On Mon, Oct 14, 2013 at 04:29:45PM -0300, Marcelo Tosatti wrote:
> On Sat, Oct 12, 2013 at 08:53:56AM +0300, Gleb Natapov wrote:
> > On Fri, Oct 11, 2013 at 05:30:17PM -0300, Marcelo Tosatti wrote:
> > > On Fri, Oct 11, 2013 at 08:38:31AM +0300, Gleb Natapov wrote:
> > > > > n_max_mmu_pages is not a suitable limit to throttle freeing of pages via
> > > > > RCU (its too large). If the free memory watermarks are smaller than 
> > > > > n_max_mmu_pages for all guests, OOM is possible.
> > > > > 
> > > > Ah, yes. I am not saying n_max_mmu_pages will throttle RCU, just saying
> > > > that slab size will be bound, so hopefully shrinker will touch it
> > > > rarely.
> > > > 
> > > > > > > > and, in addition, page released to slab is immediately
> > > > > > > > available for allocation, no need to wait for grace period. 
> > > > > > > 
> > > > > > > See SLAB_DESTROY_BY_RCU comment at include/linux/slab.h.
> > > > > > > 
> > > > > > This comment is exactly what I was referring to in the code you quoted.
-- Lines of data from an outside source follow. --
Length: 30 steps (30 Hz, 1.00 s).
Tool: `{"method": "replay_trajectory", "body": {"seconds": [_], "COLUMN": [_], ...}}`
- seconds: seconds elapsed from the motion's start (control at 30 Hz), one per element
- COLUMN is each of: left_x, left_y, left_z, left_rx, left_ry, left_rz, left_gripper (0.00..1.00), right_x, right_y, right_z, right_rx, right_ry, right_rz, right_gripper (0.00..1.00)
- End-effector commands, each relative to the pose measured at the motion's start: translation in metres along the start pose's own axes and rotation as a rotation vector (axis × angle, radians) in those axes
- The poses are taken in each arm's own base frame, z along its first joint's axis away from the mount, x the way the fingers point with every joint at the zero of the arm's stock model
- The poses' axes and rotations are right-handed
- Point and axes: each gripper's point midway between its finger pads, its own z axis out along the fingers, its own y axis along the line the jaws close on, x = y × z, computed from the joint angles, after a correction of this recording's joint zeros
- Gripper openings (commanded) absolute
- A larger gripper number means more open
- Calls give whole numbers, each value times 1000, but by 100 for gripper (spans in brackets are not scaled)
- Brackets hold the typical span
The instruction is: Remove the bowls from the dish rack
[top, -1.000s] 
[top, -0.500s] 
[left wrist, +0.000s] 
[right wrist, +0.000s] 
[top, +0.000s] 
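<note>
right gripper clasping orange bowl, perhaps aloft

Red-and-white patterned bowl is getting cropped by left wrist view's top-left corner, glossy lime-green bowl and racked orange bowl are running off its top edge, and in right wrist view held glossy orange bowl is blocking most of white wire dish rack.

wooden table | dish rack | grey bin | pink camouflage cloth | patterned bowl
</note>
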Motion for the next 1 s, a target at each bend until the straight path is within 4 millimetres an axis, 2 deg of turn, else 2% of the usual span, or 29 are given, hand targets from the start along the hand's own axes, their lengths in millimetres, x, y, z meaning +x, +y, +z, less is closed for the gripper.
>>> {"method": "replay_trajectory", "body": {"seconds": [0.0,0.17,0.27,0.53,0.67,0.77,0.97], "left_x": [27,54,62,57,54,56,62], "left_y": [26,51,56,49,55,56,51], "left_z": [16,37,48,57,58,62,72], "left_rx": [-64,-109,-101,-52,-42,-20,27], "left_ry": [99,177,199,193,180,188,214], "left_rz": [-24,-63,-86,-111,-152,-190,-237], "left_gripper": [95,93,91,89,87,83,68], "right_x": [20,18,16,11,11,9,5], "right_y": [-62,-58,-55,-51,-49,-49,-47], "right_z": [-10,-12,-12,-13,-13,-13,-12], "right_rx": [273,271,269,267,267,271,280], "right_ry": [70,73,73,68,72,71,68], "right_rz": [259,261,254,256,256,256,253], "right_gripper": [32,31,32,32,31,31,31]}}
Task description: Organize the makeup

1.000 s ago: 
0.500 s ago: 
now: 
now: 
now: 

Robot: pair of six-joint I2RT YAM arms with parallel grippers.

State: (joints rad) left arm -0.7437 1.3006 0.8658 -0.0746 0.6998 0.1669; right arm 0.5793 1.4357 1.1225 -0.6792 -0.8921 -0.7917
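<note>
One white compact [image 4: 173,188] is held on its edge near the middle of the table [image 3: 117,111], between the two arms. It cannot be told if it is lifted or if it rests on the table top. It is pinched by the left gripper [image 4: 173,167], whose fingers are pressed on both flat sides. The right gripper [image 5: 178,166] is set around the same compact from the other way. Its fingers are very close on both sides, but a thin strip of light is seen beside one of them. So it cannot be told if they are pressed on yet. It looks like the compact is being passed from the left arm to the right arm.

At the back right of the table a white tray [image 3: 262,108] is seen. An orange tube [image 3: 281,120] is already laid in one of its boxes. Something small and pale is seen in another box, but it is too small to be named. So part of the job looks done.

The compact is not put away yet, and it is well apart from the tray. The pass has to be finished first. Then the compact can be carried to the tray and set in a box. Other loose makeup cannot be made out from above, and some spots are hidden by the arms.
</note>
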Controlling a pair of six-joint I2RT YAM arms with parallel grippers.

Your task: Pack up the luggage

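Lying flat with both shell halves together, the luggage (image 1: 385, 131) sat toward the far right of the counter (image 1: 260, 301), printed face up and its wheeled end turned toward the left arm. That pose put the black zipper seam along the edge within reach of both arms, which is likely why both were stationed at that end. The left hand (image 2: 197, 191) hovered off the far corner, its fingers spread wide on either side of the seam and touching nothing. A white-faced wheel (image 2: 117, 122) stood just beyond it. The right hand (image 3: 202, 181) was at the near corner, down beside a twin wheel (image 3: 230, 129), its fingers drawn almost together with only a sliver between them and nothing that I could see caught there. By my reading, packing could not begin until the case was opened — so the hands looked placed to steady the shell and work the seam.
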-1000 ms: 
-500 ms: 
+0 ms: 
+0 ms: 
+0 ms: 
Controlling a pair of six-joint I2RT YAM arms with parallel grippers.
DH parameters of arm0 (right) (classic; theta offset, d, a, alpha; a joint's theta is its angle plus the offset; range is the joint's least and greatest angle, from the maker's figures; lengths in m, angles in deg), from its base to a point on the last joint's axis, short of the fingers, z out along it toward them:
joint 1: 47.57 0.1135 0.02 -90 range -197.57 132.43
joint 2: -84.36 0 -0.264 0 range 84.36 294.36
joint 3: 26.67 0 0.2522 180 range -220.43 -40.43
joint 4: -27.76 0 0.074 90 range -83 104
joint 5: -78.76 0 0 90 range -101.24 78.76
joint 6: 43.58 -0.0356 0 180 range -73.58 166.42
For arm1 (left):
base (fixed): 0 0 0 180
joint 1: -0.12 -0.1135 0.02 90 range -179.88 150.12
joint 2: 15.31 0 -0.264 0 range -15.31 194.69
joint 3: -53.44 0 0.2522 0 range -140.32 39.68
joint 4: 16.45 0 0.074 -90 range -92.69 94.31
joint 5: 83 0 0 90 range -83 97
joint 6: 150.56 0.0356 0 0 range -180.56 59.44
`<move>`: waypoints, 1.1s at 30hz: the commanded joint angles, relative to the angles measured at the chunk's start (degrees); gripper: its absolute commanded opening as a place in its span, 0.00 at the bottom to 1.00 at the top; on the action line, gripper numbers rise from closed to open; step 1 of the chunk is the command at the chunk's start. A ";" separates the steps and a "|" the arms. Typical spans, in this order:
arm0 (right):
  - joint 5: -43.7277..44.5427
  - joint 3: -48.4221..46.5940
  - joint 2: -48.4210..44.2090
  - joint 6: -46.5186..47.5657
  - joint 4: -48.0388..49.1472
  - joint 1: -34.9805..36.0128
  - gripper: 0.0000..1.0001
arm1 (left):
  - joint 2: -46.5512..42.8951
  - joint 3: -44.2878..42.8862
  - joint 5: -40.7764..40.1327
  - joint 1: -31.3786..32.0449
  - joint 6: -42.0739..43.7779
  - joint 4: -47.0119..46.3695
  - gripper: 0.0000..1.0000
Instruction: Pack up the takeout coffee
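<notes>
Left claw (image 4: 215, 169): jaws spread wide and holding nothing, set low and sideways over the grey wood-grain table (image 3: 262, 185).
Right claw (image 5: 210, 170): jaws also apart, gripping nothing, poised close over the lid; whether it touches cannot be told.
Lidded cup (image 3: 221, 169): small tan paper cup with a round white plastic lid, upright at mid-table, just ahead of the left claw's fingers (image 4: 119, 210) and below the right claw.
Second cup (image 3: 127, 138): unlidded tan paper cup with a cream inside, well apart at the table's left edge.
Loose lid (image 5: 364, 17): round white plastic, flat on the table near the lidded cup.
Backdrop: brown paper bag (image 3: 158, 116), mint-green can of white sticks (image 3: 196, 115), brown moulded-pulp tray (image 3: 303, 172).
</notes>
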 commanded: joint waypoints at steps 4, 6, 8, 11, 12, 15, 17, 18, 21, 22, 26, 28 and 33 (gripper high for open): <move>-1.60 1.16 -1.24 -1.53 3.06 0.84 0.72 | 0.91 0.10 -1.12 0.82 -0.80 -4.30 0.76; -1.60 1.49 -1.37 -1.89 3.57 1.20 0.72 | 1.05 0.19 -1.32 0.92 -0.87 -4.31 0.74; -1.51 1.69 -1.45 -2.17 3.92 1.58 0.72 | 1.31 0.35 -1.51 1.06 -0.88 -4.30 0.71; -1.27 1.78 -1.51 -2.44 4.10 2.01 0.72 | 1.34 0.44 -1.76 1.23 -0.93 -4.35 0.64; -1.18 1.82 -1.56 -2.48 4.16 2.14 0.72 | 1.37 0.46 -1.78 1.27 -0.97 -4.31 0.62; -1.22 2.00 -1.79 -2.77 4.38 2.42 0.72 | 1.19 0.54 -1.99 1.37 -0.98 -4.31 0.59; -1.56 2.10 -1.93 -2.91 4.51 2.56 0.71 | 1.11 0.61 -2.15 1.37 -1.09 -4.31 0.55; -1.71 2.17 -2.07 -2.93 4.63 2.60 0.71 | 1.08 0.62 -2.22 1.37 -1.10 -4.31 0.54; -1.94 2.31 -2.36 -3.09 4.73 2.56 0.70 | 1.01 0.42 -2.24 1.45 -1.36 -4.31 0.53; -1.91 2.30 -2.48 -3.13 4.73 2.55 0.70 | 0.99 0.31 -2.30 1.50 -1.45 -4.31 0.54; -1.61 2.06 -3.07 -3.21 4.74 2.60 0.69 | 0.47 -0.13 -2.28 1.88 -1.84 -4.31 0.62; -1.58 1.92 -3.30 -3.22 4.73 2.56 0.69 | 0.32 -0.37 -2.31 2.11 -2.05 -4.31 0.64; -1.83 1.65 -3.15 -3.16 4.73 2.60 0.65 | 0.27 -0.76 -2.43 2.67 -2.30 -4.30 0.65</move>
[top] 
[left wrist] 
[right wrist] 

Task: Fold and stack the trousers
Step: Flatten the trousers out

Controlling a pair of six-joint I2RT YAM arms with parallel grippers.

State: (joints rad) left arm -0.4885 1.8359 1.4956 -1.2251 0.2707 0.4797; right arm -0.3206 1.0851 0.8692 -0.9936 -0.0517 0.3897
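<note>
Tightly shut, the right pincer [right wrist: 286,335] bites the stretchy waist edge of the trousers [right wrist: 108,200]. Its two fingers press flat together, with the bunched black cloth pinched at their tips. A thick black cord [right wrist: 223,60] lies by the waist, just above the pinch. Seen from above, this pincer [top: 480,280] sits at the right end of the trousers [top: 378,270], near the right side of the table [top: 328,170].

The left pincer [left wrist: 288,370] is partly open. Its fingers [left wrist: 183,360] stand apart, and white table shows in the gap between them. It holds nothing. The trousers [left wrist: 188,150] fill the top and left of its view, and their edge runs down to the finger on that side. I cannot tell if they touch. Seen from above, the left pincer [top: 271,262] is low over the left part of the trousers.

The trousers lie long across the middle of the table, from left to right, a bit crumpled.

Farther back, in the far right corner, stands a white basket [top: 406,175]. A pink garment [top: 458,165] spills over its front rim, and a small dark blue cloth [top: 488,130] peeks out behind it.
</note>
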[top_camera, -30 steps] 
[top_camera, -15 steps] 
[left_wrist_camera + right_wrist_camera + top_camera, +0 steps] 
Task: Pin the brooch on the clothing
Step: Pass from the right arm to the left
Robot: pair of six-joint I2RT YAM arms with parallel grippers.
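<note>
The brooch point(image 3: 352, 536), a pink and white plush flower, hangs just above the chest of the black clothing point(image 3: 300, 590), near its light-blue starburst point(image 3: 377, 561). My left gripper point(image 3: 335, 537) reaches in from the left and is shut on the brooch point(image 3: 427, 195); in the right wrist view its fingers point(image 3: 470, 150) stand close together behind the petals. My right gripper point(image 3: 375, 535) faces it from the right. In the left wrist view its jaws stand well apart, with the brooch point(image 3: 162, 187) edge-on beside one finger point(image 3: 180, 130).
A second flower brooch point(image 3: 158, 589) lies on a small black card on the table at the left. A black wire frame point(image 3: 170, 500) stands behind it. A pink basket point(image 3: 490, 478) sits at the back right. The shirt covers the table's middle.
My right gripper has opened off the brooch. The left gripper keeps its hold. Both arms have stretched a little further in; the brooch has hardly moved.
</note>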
Do
> > > > > > you see anything problematic in what comment describes?
> > > > > 
> > > > > "This delays freeing the SLAB page by a grace period, it does _NOT_
> > > > > delay object freeing." The page is not available for allocation.
> > > > By "page" I mean "spt page" which is a slab object. So "spt page"
> > > > AKA slab object will be available fo allocation immediately.
> > > 
> > > The object is reusable within that SLAB cache only, not the 
> > > entire system (therefore it does not prevent OOM condition).
> > > 
> > Since object is allocatable immediately by shadow paging code the number
> > of SLAB objects is bound by n_max_mmu_pages. If there is no enough
> > memory for n_max_mmu_pages OOM condition can happen anyway since shadow
> > paging code will usually have exactly n_max_mmu_pages allocated.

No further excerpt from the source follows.